See https://github.com/apache/arrow/issues/40220 and the re2 documentation https://github.com/google/re2/wiki/Syntax
Comment From: rhshadrach
Thanks @WillAyd - I think the conclusion is therefore that pandas needs to implement something internally to achieve feature parity, would you agree?
Comment From: WillAyd
This is probably something worth documenting in the conversion guide. Something to the effect of "for X list of regular expressions, users are advised to do ser.astype("object").str.contains(...)
to force usage of the Python regular expression engine"
Comment From: rhshadrach
Thanks @WillAyd - I am personally of the opinion that documenting differences in behavior here is not sufficient, but do not feel strongly so.
Comment From: WillAyd
Looks like we replied at the same time :-)
A fallback to the object dtype internally is also an option. The downside to that is it could be a rather expensive operation to go from Arrow -> Python -> Arrow to compute a result. It might be faster to work with object storage in this very specific case, and by forcing end users down that path it helps signal performance implications.

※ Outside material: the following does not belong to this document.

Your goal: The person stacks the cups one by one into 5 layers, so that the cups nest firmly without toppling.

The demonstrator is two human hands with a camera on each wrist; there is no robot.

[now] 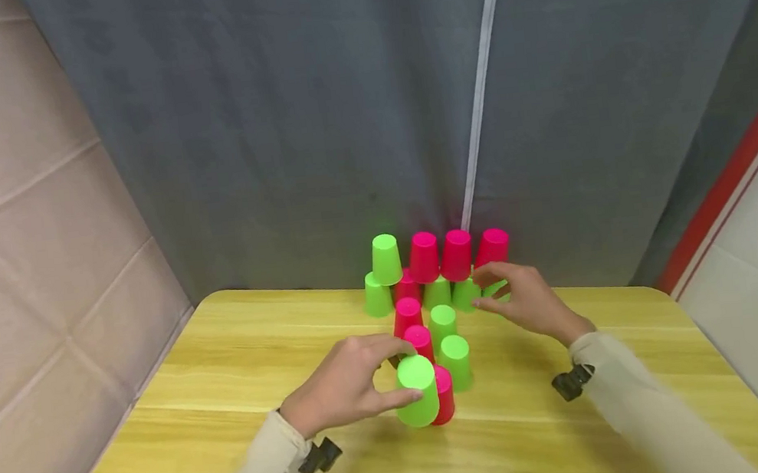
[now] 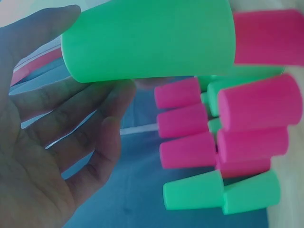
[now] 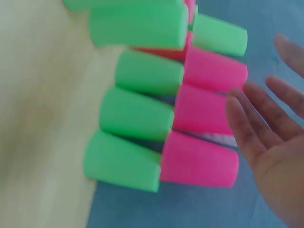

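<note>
Gripping an upside-down green plastic cup [image 1: 417, 390] between thumb and curled fingers, the left hand [image 1: 344, 385] holds it upright, base up and long axis vertical, at the near end of the yellow wooden table [image 1: 227, 376], touching a pink plastic cup [image 1: 444, 395]. The right hand [image 1: 526, 300], fingers loosely spread, reaches the far two-tier stack of cups [image 1: 434, 269]; whether it touches seems unclear.

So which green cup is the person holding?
The green cup nearest the front of the table. The left hand grips it with fingers and thumb curled around it. No hand grips the other green cups; the right hand hovers open by the back stack.
</note>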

Not a strong feeling either way though. There are merits to both approaches
Comment From: WillAyd
This is also a good conversation for PDEP-13 https://github.com/pandas-dev/pandas/pull/58455
Comment From: rhshadrach
Looks like we replied at the same time :-)
I dunno, it appears to me my comment is above yours 😆
Agreed relying on conversion to object is not great, my personal preference would still be to do this rather than require users to do it on their own. This would be a case where #55385 could be useful.
Comment From: jorisvandenbossche
It should be possible for us to reliably detect if the user is passing a regex using lookbehind and lookahead? (not very familiar here, quick google says that this is with ?!
/ ?=
and ?<!
/ ?<=
, but just looking for those strings might give false positives?)
Comment From: rhshadrach
but just looking for those strings might give false positives?
Yea - it appears so. I haven't looked at this in detail yet, but the 2nd answer makes me think this might be not so reliable.
https://stackoverflow.com/questions/79423223/tell-if-a-python-regex-string-has-a-lookaround
I think we'd be okay using re._parser
in the first answer; don't know what performance that has yet.